= Officers of the County of Edessa =

The officers (or great officers) of the County of Edessa were the appointed officials in charge of various aspects of the government of the county. The offices they held pertained to the management of the count's household and the military defence of the county. The same offices existed in the other Crusader states, but given the early collapse of Edessa (1144) they are poorly attested there.

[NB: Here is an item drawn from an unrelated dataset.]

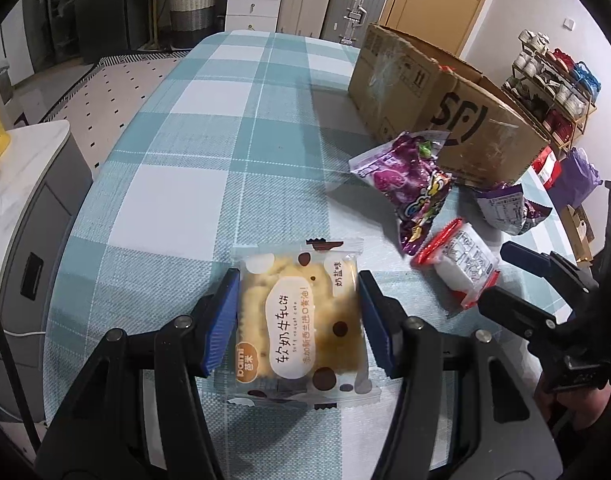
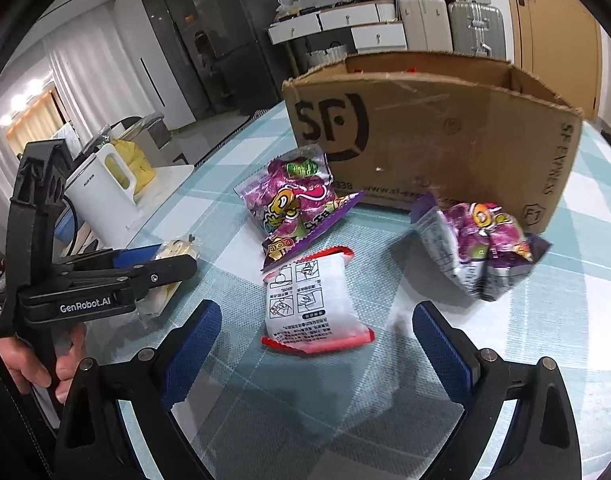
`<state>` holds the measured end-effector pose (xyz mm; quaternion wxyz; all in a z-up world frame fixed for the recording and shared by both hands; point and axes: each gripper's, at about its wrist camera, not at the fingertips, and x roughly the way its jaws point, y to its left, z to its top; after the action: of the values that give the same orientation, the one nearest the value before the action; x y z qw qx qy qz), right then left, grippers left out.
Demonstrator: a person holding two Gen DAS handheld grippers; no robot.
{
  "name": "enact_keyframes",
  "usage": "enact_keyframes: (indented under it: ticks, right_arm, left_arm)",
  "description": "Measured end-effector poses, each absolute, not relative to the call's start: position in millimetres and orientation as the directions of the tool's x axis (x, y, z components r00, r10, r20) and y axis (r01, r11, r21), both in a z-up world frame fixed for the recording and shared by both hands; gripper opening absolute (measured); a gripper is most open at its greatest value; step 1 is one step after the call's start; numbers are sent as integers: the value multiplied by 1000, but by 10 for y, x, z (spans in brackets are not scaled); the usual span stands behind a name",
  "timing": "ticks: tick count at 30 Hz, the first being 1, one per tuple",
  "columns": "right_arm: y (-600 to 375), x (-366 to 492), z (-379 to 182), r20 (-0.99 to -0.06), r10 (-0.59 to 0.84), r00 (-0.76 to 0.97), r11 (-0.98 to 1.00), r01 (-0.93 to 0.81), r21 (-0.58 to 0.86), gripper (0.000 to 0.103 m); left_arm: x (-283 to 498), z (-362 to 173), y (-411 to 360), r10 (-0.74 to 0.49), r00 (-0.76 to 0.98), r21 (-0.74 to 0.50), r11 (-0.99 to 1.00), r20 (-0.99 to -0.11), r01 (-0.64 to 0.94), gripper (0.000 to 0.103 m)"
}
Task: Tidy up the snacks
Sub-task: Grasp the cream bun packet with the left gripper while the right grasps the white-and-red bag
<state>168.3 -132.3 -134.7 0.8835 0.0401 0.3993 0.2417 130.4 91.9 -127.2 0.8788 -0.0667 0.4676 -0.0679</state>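
The table (image 1: 233, 128), under a teal-and-white check cloth, carries everything. Largest on it is the box (image 2: 445, 136), an open-topped cardboard carton marked SF, standing at about one o'clock from the right gripper and two o'clock from the left. Its far inner wall shows, with a glimpse of something red at the rim, but its floor is hidden, so what it holds cannot be told. Against its near wall lie two purple packs: one (image 2: 295, 204) at twelve o'clock in the right wrist view, the other (image 2: 485, 248) at two o'clock, touching the box's corner. Just nearer, at the foot of the first purple pack, lies the red pack (image 2: 311, 304), white with red ends. The cake pack (image 1: 301, 320), a clear wrapper over a yellow biscuit, sits between the pads of the left gripper (image 1: 299, 320); the blue pads press on both of its sides, so it is gripped at a moderate width, though whether it is lifted clear of the cloth I cannot tell. The right gripper (image 2: 317, 344) stands wide, holding nothing, with the red pack lying just ahead of its fingertips. I judge the step to be a two-handed pick, one snack secured and the next being approached. Next, the right jaws would need to straddle the red pack and close, and the left would carry the cake pack over the box rim.
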Motion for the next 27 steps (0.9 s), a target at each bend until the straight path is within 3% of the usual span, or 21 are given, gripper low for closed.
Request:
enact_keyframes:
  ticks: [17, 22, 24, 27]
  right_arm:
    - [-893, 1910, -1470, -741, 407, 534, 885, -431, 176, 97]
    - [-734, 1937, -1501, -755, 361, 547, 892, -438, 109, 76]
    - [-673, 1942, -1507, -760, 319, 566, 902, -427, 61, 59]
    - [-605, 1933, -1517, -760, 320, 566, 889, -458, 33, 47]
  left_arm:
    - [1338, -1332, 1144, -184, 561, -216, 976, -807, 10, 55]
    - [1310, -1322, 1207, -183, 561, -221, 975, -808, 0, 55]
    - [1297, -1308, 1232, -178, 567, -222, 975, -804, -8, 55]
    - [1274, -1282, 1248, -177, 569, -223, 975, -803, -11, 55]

Among the offices recorded at Edessa are those of castellan, chancellor, constable and marshal. Two constables are known: Hervé from 1134 and Roger from 1141. Also known from 1141 are the marshal Hubert, the chancellor Raoul and the castellan Isembard. A charter of the lordship of Marash from the 1140s names a certain Guiscard as "dapifer of the count", which would seem to indicate the steward of the count of Edessa. The offices of bailiff, butler, chamberlain and seneschal, found in the other Crusader states, are not mentioned at Edessa in any surviving source. This does not mean that they did not exist.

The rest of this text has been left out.